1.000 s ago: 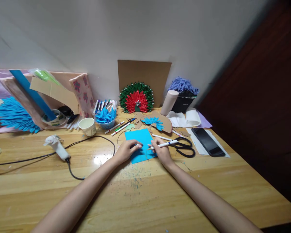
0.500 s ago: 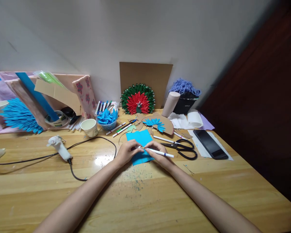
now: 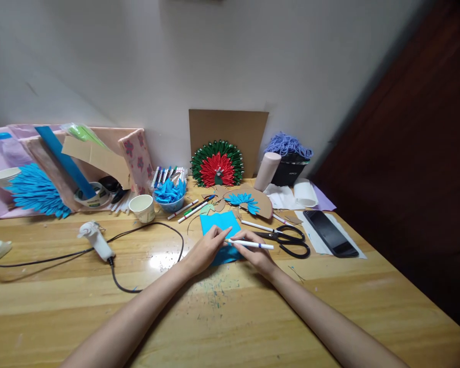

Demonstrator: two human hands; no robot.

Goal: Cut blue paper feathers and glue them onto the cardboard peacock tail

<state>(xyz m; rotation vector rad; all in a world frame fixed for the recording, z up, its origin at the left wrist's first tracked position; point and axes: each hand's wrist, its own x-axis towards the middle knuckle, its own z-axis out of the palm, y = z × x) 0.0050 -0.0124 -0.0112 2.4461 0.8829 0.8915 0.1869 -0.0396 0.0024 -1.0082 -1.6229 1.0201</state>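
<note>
From the middle of the worktop [image 3: 230, 317], a green-and-red peacock decoration [image 3: 217, 166] stands at twelve o'clock before an upright cardboard sheet [image 3: 230, 124]. At one o'clock, periwinkle yarn [image 3: 291, 144] tops a black container [image 3: 290, 173]. A smartphone [image 3: 331, 233] lies on white paper [image 3: 315, 239] at three o'clock, with black-handled scissors [image 3: 277, 236] nearer in. A white hot-glue gun [image 3: 98, 245] lies at nine o'clock; a paper cup [image 3: 142, 208] stands at ten, a tape roll [image 3: 94, 203] beyond it.

Craft corner: wooden table [image 3: 214, 332], scissors [image 3: 277, 236], glue gun [image 3: 97, 242], blue paper [image 3: 218, 221], peacock decoration [image 3: 217, 166].
</note>
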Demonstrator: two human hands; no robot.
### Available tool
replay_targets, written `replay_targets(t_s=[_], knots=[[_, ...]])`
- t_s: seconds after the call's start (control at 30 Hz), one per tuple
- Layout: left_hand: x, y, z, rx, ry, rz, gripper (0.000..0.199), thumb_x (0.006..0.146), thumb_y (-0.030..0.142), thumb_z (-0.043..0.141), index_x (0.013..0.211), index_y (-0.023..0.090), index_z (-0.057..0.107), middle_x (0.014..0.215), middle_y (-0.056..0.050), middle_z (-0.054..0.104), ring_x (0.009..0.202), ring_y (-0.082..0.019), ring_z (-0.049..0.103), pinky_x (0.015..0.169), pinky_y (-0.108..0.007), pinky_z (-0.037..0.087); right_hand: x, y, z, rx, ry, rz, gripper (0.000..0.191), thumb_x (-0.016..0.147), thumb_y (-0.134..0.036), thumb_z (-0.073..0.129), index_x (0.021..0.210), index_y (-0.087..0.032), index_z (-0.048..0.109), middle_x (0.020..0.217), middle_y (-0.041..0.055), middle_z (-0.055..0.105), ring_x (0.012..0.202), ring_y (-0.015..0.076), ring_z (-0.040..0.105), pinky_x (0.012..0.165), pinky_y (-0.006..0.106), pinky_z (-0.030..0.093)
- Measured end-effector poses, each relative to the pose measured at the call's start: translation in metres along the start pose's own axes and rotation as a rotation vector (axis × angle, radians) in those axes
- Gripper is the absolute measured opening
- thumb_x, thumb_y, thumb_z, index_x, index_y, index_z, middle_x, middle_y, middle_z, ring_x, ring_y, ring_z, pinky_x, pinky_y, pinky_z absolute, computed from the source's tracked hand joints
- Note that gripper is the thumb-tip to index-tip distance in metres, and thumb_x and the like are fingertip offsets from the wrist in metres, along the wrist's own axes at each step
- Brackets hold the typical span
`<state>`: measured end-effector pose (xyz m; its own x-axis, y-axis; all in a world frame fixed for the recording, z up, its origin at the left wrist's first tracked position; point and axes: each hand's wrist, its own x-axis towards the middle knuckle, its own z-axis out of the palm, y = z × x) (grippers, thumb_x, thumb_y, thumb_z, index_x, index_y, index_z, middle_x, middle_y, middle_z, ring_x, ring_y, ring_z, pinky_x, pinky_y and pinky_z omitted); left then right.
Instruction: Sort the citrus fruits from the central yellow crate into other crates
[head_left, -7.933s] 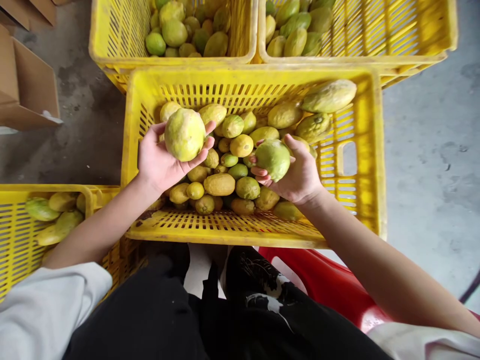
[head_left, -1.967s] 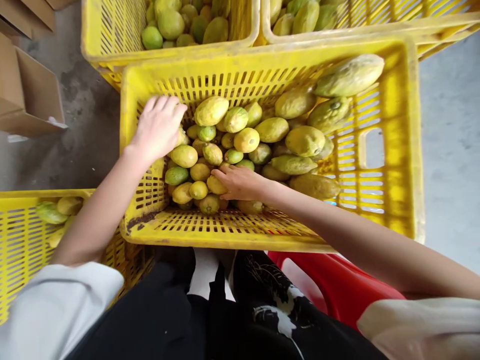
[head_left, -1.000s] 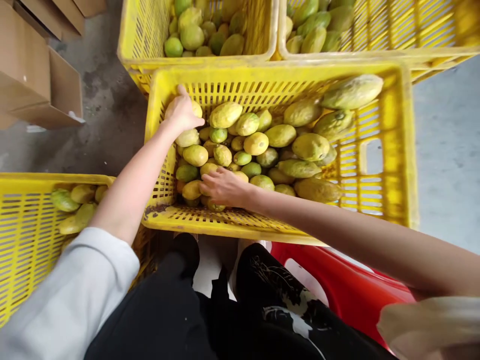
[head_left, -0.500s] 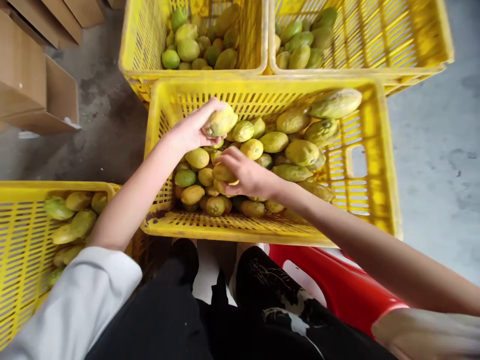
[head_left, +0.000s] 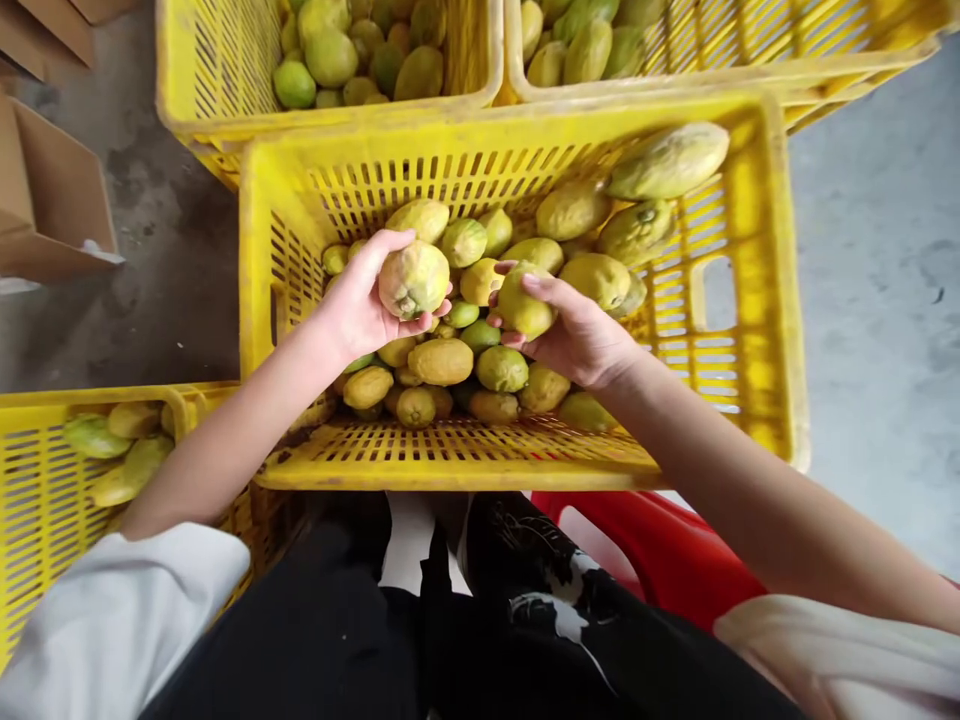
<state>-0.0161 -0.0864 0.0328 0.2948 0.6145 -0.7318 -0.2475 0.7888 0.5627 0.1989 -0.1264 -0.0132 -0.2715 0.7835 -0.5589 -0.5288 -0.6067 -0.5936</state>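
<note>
Wrapped round a pale yellow papaya (head_left: 414,280), my left hand (head_left: 358,305) is above the left half of a yellow plastic crate (head_left: 465,476). The blossom or stem end of that fruit faces me. In my right hand (head_left: 589,340), fingers and thumb grip a smaller yellow-green papaya (head_left: 525,302), a short gap to the right of the first. Beneath both hands lie several loose papayas, among them a yellow one (head_left: 441,361) and a greener one (head_left: 502,369). Larger, longer papayas, such as the pale green one (head_left: 669,161), fill the crate's back right.
Two more yellow crates, left (head_left: 169,60) and right (head_left: 862,68), adjoin at the back with papayas inside. Another crate (head_left: 45,400) stands at my left. Cardboard boxes (head_left: 60,190) are on the floor at far left. A red plastic stool (head_left: 675,560) is by my leg.
My right hand has come up from the pile with a papaya and turned its palm upward. The left hand keeps its papaya, now lower in view. The whole view has shifted somewhat.
</note>
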Motion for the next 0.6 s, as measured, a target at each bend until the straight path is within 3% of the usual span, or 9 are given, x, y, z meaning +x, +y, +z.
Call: replay_targets(t_s=[0.07,0.17,0.27,0.4,0.5,0.6], knots=[[-0.003,0.001,0.001,-0.028,-0.006,0.020,0.041,0.101,0.040,0.034,0.118,0.012,0.058,0.072,-0.006,0.066,0.064,-0.019,0.069,0.050,-0.021,0.047,-0.001,-0.003,0.001,0.010,0.053,0.005,0.018,0.092,-0.029,0.060,0.106,-0.019,0.062,0.086,0.0054,0.068,0.073,0.0181,0.069,0.052,0.021,0.058],[-0.005,0.005,-0.001,-0.058,-0.077,0.033,0.045,0.100,0.036,0.029,0.125,0.009,0.054,0.078,-0.008,0.069,0.075,-0.024,0.075,0.053,-0.024,0.052,-0.001,-0.006,0.003,0.080,0.096,0.053,0.028,0.092,-0.029,0.043,0.105,-0.015,0.063,0.094,0.0132,0.071,0.090,0.0257,0.073,0.071,0.034,0.066],[-0.006,0.008,-0.005,0.011,-0.107,0.060,0.046,0.103,0.034,0.027,0.132,0.009,0.053,0.091,-0.009,0.072,0.094,-0.027,0.077,0.067,-0.029,0.060,-0.002,-0.006,0.004,0.091,0.102,0.088,0.030,0.092,-0.024,0.040,0.108,-0.012,0.063,0.099,0.0147,0.073,0.092,0.0250,0.074,0.084,0.038,0.067],[-0.006,0.007,-0.012,0.164,-0.118,0.144,0.039,0.105,0.043,0.045,0.132,0.018,0.059,0.107,-0.009,0.075,0.098,-0.024,0.077,0.081,-0.035,0.063,-0.007,-0.002,0.002,0.049,0.062,0.005,0.023,0.091,-0.029,0.065,0.111,-0.022,0.057,0.096,0.0025,0.070,0.078,0.0174,0.073,0.073,0.029,0.068],[-0.007,0.002,-0.015,0.171,-0.194,0.154,0.024,0.098,0.039,0.061,0.116,0.023,0.064,0.095,-0.004,0.074,0.082,-0.020,0.075,0.069,-0.030,0.062,-0.011,0.002,0.000,0.001,-0.007,0.007,0.046,0.075,-0.022,0.083,0.111,-0.027,0.054,0.099,-0.0025,0.067,0.072,0.0137,0.071,0.057,0.019,0.063],[-0.007,-0.003,-0.013,0.217,-0.222,0.105,0.022,0.089,0.034,0.068,0.107,0.023,0.065,0.092,-0.003,0.072,0.080,-0.022,0.075,0.061,-0.030,0.058,-0.012,0.002,0.001,-0.029,-0.033,0.053,0.043,0.077,-0.027,0.080,0.114,-0.023,0.059,0.101,0.0019,0.069,0.077,0.0151,0.071,0.057,0.017,0.061]])
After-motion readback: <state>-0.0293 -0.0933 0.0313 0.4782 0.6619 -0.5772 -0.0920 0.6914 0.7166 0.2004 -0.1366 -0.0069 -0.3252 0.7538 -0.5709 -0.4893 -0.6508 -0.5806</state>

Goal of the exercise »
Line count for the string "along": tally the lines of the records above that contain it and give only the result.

Response »
2